Speaker 1 00:11:43 One of the most popular questions that I get from customers is how long should a podcast be? And the answer is always like, it depends. And I hate saying it as like somebody who's in charge of helping folks out with a podcast. I'm sure. They're just like, Oh God, that, that answer again. But now that you're sort of seasoned podcasters, right? Like, I feel like you have, you're emitting podcast confidence to me now. Not that you weren't before, but you both are like at a different level now than, than just those short six months ago. Do you feel like, do you feel like you get it now because maybe you had those same questions back then? And you're like, man, there's no, there's no blueprint to this. It's just, you keep putting it out and you keep iterating. Is that fair?
Speaker 2 00:12:27 Yeah. Ash. And I went back and forth quite a bit around the beginning. Like how long should this be? And, and we, we had, did have a lot of discussions about it. And I think we definitely decided, I think people wanted a bit of a shorter format, a shorter, more focused format.

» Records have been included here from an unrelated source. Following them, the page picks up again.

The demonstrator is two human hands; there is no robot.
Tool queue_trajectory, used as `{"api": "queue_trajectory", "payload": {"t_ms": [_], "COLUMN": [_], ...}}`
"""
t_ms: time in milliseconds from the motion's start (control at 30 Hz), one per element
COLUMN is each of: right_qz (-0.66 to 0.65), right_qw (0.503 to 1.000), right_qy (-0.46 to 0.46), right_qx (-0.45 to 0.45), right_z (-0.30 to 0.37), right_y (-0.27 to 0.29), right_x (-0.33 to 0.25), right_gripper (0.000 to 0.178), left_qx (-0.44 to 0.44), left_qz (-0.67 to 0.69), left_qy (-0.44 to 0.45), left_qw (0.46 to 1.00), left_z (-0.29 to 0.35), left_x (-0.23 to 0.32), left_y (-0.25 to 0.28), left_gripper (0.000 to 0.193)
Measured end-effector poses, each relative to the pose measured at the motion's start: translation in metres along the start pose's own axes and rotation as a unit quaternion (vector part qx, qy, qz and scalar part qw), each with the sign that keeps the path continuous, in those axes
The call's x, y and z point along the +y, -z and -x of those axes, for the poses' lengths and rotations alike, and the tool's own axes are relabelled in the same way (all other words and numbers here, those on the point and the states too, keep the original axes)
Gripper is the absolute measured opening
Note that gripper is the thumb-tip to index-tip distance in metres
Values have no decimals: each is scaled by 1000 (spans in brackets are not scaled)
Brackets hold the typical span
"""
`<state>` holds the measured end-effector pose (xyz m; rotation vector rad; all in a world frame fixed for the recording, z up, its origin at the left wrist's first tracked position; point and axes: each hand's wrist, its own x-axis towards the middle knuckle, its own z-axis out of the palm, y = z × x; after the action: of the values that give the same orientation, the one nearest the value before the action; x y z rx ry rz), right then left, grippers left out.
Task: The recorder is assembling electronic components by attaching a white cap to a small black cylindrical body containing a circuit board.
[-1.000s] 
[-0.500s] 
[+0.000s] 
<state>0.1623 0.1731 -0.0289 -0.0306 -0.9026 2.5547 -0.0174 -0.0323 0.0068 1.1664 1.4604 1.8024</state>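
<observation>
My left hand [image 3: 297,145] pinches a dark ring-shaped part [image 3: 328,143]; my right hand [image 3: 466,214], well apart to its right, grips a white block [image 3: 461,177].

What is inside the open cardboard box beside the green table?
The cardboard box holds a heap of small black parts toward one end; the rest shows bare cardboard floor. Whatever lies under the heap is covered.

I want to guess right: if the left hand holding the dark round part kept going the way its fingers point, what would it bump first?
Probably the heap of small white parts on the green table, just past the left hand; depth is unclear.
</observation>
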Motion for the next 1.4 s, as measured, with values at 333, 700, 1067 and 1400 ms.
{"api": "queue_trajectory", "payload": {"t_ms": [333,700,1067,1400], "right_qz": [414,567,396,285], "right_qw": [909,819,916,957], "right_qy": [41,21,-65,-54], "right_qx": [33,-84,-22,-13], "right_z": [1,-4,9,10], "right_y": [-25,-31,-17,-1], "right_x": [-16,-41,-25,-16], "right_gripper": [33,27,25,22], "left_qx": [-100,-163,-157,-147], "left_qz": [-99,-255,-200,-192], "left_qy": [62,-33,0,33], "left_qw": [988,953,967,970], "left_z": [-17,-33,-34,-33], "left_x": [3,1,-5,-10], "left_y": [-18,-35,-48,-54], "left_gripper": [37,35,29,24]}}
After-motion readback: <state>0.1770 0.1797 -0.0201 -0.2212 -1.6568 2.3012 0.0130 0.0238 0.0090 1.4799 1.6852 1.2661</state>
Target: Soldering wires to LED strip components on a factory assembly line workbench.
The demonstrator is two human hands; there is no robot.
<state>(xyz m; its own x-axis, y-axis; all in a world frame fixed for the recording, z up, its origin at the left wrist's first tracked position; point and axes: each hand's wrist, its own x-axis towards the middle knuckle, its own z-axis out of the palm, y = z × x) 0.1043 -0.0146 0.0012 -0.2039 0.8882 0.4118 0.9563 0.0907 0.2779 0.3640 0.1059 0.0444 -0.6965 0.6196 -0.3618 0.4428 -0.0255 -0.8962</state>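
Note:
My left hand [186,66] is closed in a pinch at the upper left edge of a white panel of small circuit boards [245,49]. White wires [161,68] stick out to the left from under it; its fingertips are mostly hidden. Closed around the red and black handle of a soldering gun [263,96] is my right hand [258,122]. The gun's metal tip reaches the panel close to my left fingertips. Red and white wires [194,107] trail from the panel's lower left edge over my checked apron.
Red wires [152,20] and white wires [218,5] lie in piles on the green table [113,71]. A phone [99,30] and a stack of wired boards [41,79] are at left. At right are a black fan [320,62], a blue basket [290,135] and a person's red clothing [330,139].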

Speaker 1 00:12:44 Yeah. And, but we are not capable of a 30 minute podcasts. We, we like talking way too much, especially when we have a really interesting guests come on, you know, we just, which is all of our guests. We just want to ask them more and more questions and it becomes kind of this conversation. Like we almost feel like we're, you know, in a world where, and maybe you feel this way as well, Matt, but like in a world where we can't really get together as at all, or as much either whichever you're doing in this COVID world, when we have a guest on, it feels like we're having this social part of our lives that, that has been missing so long. And you almost don't want to let go of it. You want it to go on for longer and, and you're, you're catching up.
Speaker 1 00:13:25 So that's why it becomes like we're sitting in front of, uh, you know, the fire in our living room, just having a conversation and, and people can listen in on it as well as the interview just kind of bleeds into each other that way, which I really enjoy. And this is something that I've been, um, dwelling on. It's not the right word, but something that we probably even talked about this back in September, because this isn't a feeling that hasn't escaped me by any stretch of the imagination, but this is what art creation is like. And I say this to people who are music artists far beyond anything that I could ever do. And it took me years as a podcaster to finally say, you know what? And generally my, my discussions around in podcasting is around business or tech or stuff like that. You know, very dry topics, the most people.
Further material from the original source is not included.